La legge punisce anche l´utilizzo di simbologie legate ai suddetti movimenti politici. Emanata con il decreto legge 26 aprile 1993 n. 122 e convertito con modificazioni in legge 25 giugno 1993, n. 205, è nota come legge Mancino, dal nome dell´allora Ministro dell´Interno che ne fu proponente, ovvero il democristiano Nicola Mancino. Tale legge è oggi il principale strumento legislativo che l´ordinamento italiano offre per la repressione dei crimini d´odio.

Chi commette tale reato è punibile con la reclusione fino a un anno e sei mesi o con la multa fino a 6 mila euro, in particolare «Chi propaganda idee fondate sulla superiorità o sull´odio razziale o etnico, ovvero istiga a commettere o commette atti di discriminazione per motivi razziali, etnici, nazionali o religiosi». La punibilità prevede altresì la reclusione da sei mesi a quattro anni per chi, in qualsiasi modo, incita a commettere o commette violenza o atti di provocazione alla violenza per motivi razziali, etnici, nazionali o religiosi.

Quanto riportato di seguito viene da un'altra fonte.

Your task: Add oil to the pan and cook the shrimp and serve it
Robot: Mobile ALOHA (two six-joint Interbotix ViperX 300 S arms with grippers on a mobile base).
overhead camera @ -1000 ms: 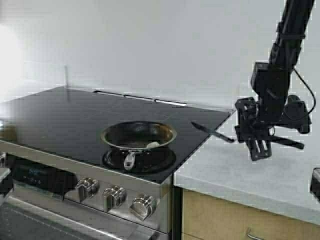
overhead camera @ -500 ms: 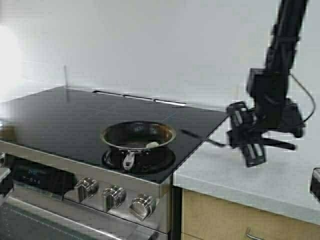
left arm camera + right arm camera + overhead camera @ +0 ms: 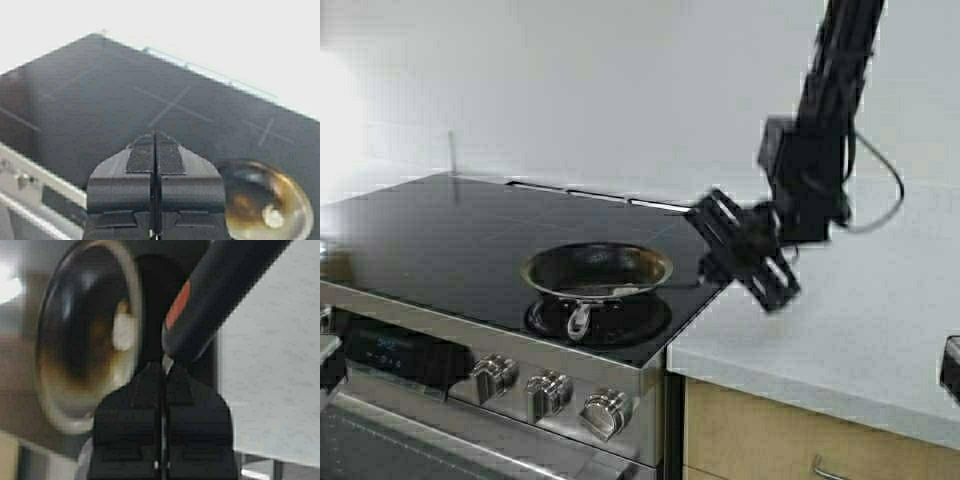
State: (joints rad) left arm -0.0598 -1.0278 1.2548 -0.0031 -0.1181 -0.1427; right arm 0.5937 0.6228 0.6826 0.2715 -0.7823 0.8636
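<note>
Your right gripper (image 3: 728,262) has swung in from over the pale speckled countertop (image 3: 840,330) toward the stove, and it now hangs at the right edge of the black glass cooktop (image 3: 440,230), just beside the small round steel frying pan with the dark inside (image 3: 597,270). Its fingers are pressed together on the thin metal end of a dark utensil with an orange band on the handle (image 3: 210,295) (a spatula, I think, but its working end is hard to follow now). In the high view the tool's tip seems to reach the pan's rim.

The tiny pale curled shrimp (image 3: 121,331) lies inside the pan, toward the right side, as it did one second ago. The pan itself has not moved.

I judge that you begin the step of stirring or turning the shrimp.

Your left gripper (image 3: 155,160) is closed and holds nothing, waiting above the front of the cooktop.
</note>
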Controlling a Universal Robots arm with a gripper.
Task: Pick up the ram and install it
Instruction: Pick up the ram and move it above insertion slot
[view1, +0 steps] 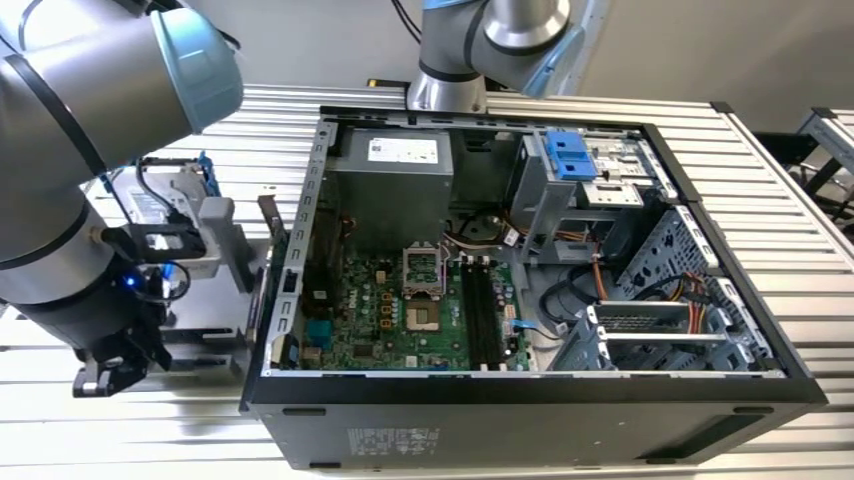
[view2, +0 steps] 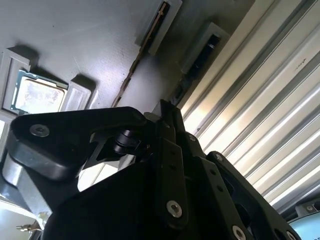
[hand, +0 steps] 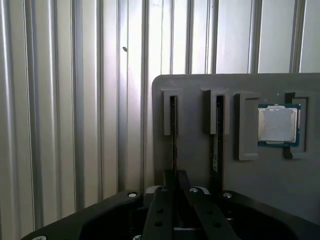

Quando la polizia postale di Ragusa ha informato i diretti interessati della denuncia penale a loro carico, questi ultimi ci sono rimasti di sale, giustificandosi asserendo che gli epiteti scritti su Facebook in riferimento al post condiviso, erano stati già «sdoganati» in passato, persino da qualche politico, anche su Twitter. Spiegazioni che non hanno persuaso la polizia postale. Ai denunciati quindi non è rimasto altro da fare che rivolgersi ai rispettivi legali, tra cui l’avvocato Michele Ragusa, il quale sta esaminando il caso per studiare il da farsi e capire come procedere.

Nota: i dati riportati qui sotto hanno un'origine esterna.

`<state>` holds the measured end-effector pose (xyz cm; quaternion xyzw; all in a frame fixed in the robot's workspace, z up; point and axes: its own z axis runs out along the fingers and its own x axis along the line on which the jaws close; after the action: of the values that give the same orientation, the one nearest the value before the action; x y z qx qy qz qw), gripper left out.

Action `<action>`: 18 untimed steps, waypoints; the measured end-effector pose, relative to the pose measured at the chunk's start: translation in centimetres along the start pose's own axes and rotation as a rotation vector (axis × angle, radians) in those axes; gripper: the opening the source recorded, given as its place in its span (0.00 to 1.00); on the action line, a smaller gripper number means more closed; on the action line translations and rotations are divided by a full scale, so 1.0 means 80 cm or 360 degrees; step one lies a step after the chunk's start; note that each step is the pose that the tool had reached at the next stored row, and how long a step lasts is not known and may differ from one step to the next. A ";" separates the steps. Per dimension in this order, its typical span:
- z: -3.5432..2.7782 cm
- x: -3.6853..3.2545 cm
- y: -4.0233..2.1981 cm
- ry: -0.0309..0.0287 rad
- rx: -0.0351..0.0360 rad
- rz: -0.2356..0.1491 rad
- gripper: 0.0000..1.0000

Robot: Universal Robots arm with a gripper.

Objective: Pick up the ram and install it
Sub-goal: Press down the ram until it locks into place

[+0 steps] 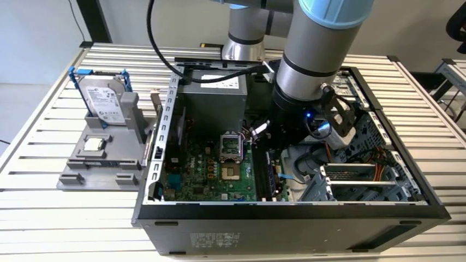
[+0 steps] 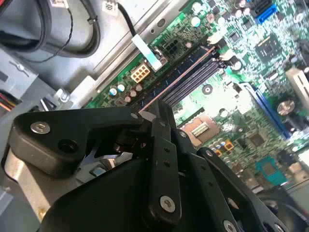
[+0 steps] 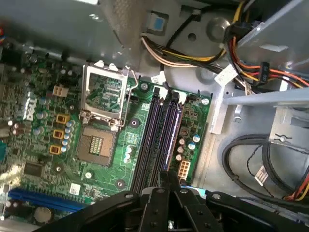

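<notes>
Where the arm reaches down into the open computer case [image 1: 291,210], the gripper [image 3: 167,186] is drawn narrow. It seems to pinch the ram [image 3: 168,175] edge-on, just above the black memory slots [image 3: 153,137]. The stick is likely light, stiff and fragile, best held by its long edges, clear of the chips.

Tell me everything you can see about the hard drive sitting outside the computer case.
The hard drive is a flat silver box, metal by its look, with a pale label over most of its face and blue rails along its two long sides. It stands on end, leaning back a little, in a grey stand on the slatted table. It is at the exterior view's left, outside the open computer case. Nothing but the stand seems to touch it.
</notes>
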<state>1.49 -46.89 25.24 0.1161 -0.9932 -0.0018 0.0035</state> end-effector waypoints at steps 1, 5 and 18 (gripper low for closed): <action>0.0000 0.0000 0.0001 0.00004 0.0001 -0.0087 0.00; 0.0000 -0.0001 0.0002 0.00009 0.0001 -0.0180 0.00; 0.0000 -0.0002 0.0010 0.00015 0.0003 -0.0404 0.00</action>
<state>1.48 -46.81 25.24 0.2411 -0.9705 -0.0014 0.0036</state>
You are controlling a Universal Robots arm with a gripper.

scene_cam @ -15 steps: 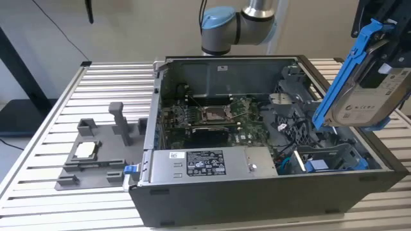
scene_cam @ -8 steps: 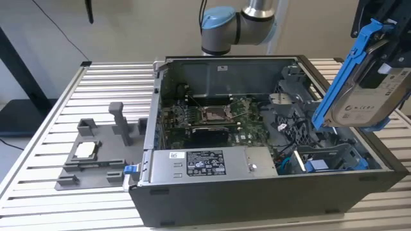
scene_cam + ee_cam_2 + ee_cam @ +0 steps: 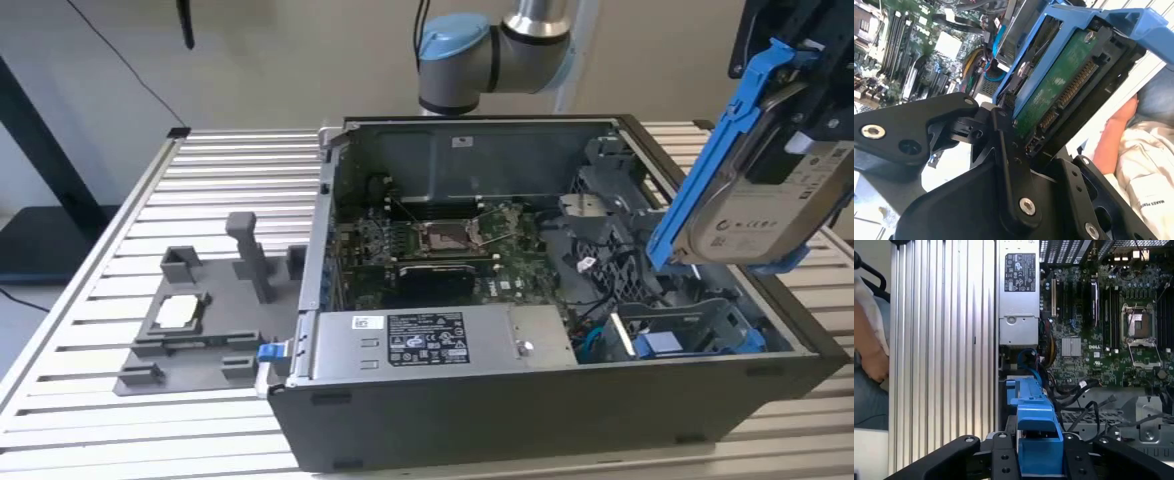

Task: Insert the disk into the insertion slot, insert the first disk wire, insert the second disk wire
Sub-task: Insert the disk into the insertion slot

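The disk [image 3: 754, 195] looks stiff, fairly heavy and easily hurt by knocks (one face is bare circuit board [image 3: 1054, 85]), so the edges of its blue frame [image 3: 1034, 412] seem the safest hold. The gripper [image 3: 1039, 457] pinches it there, and the disk juts out past the fingers. In the exterior view the disk hangs tilted over the computer case [image 3: 534, 400], at about one o'clock from the slot [image 3: 694, 325] and apart from it.
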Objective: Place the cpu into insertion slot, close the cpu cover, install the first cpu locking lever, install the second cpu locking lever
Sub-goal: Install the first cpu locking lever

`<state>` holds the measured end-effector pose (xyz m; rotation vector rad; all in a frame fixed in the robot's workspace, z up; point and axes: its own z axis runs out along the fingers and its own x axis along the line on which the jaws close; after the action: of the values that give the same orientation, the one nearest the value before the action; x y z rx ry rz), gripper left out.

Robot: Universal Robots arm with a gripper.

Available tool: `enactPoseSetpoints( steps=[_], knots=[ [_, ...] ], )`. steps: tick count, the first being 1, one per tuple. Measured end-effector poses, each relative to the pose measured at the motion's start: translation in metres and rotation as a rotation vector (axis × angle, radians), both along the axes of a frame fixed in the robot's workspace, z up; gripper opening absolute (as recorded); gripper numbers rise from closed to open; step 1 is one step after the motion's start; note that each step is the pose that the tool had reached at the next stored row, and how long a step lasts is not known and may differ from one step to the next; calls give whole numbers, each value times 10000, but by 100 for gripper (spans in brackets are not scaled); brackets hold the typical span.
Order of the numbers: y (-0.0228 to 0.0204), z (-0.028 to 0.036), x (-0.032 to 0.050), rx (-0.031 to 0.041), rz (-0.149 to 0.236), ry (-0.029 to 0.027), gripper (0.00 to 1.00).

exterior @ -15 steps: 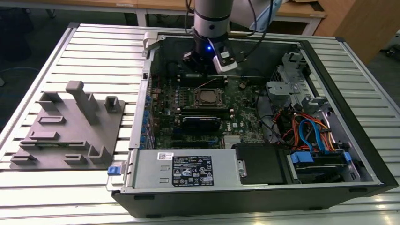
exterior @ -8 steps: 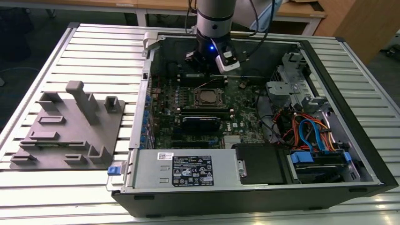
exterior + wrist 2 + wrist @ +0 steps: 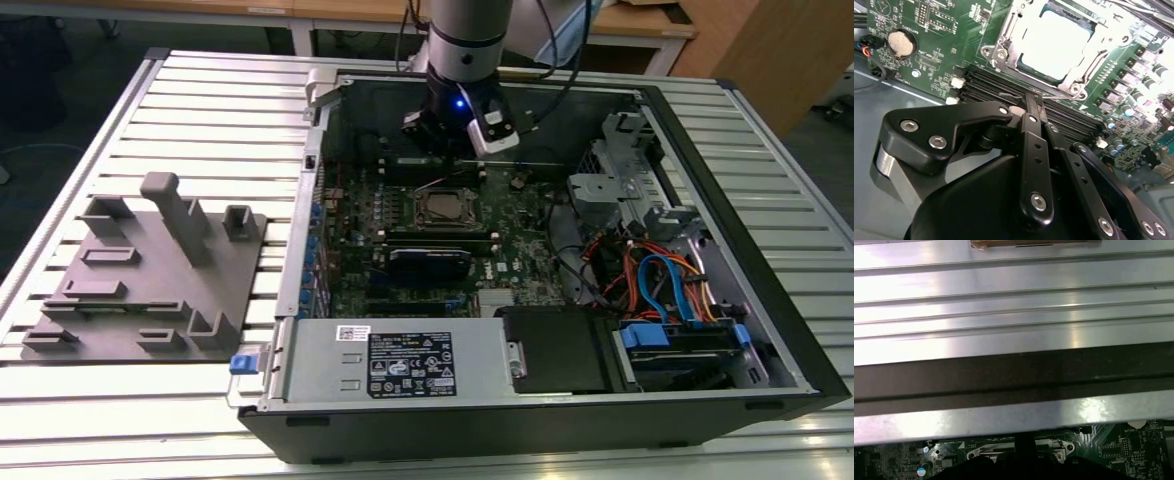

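The matte black claw, all bolted jointed links, has its slim fingers drawn together, tips at a thin wire lever; whether they pinch it, I cannot tell. Just beyond, the cpu, flat and silver-grey, sits in the insertion slot, framed by the silvery cpu cover, on the green motherboard inside the black case on the ribbed metal table.

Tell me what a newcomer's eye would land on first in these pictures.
The open black computer case on the slatted metal table, with the arm's black gripper reaching inside. In the second wrist view, the silver-topped square cpu sits framed by the silvery metal cpu cover, just beyond the gripper.
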<state>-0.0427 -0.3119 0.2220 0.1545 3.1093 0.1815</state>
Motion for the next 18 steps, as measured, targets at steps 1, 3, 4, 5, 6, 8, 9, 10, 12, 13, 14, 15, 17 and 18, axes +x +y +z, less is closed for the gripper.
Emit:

Una vicenda che la dice lunga sull’utilizzo talvolta non consono alle regole che si fa di Facebook da parte di una platea sempre più folta di utenti. Se si offende qualcuno, anche pigiando sulla tastiera di uno smartphone, di un tablet o di un pc, dal profilo virtuale di un social si può passare alla denuncia penale nella realtà.